§ **Exercise description**
Can you reproduce the data beneath, keeping every line exact?
▬▬▬
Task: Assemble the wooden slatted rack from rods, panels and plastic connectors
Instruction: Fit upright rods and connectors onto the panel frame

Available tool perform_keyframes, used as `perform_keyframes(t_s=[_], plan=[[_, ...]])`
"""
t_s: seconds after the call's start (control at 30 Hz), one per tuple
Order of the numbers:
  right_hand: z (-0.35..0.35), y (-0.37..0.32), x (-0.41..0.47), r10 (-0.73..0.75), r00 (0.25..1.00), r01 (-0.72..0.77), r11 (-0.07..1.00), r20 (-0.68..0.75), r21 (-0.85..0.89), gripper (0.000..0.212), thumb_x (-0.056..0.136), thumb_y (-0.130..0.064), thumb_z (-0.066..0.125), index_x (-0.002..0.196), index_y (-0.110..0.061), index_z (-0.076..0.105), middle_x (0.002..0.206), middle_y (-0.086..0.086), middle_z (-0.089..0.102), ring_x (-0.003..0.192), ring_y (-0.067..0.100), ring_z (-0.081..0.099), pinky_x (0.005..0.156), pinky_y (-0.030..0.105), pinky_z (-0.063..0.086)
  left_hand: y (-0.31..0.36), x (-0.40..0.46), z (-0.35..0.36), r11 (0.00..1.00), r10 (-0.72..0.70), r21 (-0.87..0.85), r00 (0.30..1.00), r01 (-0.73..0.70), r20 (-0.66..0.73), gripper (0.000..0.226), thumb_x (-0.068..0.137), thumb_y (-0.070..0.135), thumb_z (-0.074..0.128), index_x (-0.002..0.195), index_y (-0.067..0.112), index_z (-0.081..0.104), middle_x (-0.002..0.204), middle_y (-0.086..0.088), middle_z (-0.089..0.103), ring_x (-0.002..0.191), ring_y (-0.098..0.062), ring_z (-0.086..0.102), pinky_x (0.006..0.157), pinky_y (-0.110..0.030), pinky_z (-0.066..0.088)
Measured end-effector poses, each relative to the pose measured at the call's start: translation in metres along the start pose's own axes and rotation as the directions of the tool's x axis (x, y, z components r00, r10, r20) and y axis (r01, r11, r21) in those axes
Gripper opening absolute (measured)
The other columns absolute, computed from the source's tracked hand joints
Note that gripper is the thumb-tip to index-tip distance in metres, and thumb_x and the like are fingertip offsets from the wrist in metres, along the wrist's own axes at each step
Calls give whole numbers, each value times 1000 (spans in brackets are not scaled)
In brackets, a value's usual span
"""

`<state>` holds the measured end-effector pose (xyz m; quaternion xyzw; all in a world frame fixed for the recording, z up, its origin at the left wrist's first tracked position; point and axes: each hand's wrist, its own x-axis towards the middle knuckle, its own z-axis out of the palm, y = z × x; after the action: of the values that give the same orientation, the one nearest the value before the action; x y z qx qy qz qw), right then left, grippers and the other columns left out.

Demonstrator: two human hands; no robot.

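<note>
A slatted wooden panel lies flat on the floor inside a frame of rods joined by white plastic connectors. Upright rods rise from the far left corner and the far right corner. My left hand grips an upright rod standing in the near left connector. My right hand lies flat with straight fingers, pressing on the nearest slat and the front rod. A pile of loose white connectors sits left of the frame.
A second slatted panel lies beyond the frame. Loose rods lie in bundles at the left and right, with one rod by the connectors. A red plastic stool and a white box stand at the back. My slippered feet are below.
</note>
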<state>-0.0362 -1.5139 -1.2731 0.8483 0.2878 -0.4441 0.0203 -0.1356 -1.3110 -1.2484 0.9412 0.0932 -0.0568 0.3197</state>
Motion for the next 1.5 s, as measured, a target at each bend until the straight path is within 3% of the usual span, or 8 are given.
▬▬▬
§ **Task output**
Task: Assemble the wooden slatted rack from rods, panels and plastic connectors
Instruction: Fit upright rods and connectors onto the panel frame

Available tool perform_keyframes, used as `perform_keyframes(t_s=[_], plan=[[_, ...]])`
"""
t_s: seconds after the call's start (control at 30 Hz), one per tuple
Order of the numbers:
  right_hand: z (-0.35..0.35), y (-0.37..0.32), x (-0.41..0.47), r10 (-0.73..0.75), r00 (0.25..1.00), r01 (-0.72..0.77), r11 (-0.07..1.00), r20 (-0.68..0.75), r21 (-0.85..0.89), gripper (0.000..0.212), thumb_x (-0.056..0.136), thumb_y (-0.130..0.064), thumb_z (-0.066..0.125), index_x (-0.002..0.196), index_y (-0.110..0.061), index_z (-0.076..0.105), middle_x (0.002..0.206), middle_y (-0.086..0.086), middle_z (-0.089..0.102), ring_x (-0.003..0.192), ring_y (-0.067..0.100), ring_z (-0.081..0.099), pinky_x (0.005..0.156), pinky_y (-0.030..0.105), pinky_z (-0.063..0.086)
  left_hand: y (-0.31..0.36), x (-0.40..0.46), z (-0.35..0.36), r11 (0.00..1.00), r10 (-0.72..0.70), r21 (-0.87..0.85), r00 (0.30..1.00), r01 (-0.73..0.70), r20 (-0.66..0.73), gripper (0.000..0.226), thumb_x (-0.068..0.137), thumb_y (-0.070..0.135), thumb_z (-0.074..0.128), index_x (-0.002..0.195), index_y (-0.067..0.112), index_z (-0.081..0.104), middle_x (-0.002..0.204), middle_y (-0.086..0.088), middle_z (-0.089..0.103), ring_x (-0.002..0.191), ring_y (-0.098..0.062), ring_z (-0.086..0.102), pinky_x (0.006..0.157), pinky_y (-0.110..0.030), pinky_z (-0.066..0.088)
Measured end-effector poses, each relative to the pose measured at the call's start: translation in metres along the start pose's own axes and rotation as the directions of the tool's x axis (x, y, z components r00, r10, r20) and y axis (r01, r11, r21) in those axes
Gripper opening absolute (measured)
The other columns absolute, computed from the source's tracked hand joints
Note that gripper is the thumb-tip to index-tip distance in metres, and thumb_x and the like are fingertip offsets from the wrist in metres, along the wrist's own axes at each step
Calls give whole numbers, each value times 1000 (spans in brackets are not scaled)
In brackets, a value's usual span
"""

`<state>` holds the measured end-effector pose (xyz m; quaternion xyzw; all in a world frame fixed for the recording, z up, its origin at the left wrist's first tracked position; point and axes: each hand's wrist, its own x-axis towards the middle knuckle, its own z-axis out of the palm, y = z × x; after the action: of the values that give the same orientation, the one nearest the value before the action; x y z qx qy qz qw), right then left, grippers and the other columns left out.

Demonstrator: two human hands; no robot.

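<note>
A slatted wooden panel lies flat on the floor inside a frame of rods joined by white plastic connectors. Upright rods rise from the far left corner and the far right corner. My left hand grips an upright rod standing in the near left connector. My right hand lies flat with straight fingers, pressing on the nearest slat and the front rod. A pile of loose white connectors sits left of the frame.
A second slatted panel lies beyond the frame. Loose rods lie in bundles at the left and right, with one rod by the connectors. A red plastic stool and a white box stand at the back. My slippered feet are below.
</note>
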<state>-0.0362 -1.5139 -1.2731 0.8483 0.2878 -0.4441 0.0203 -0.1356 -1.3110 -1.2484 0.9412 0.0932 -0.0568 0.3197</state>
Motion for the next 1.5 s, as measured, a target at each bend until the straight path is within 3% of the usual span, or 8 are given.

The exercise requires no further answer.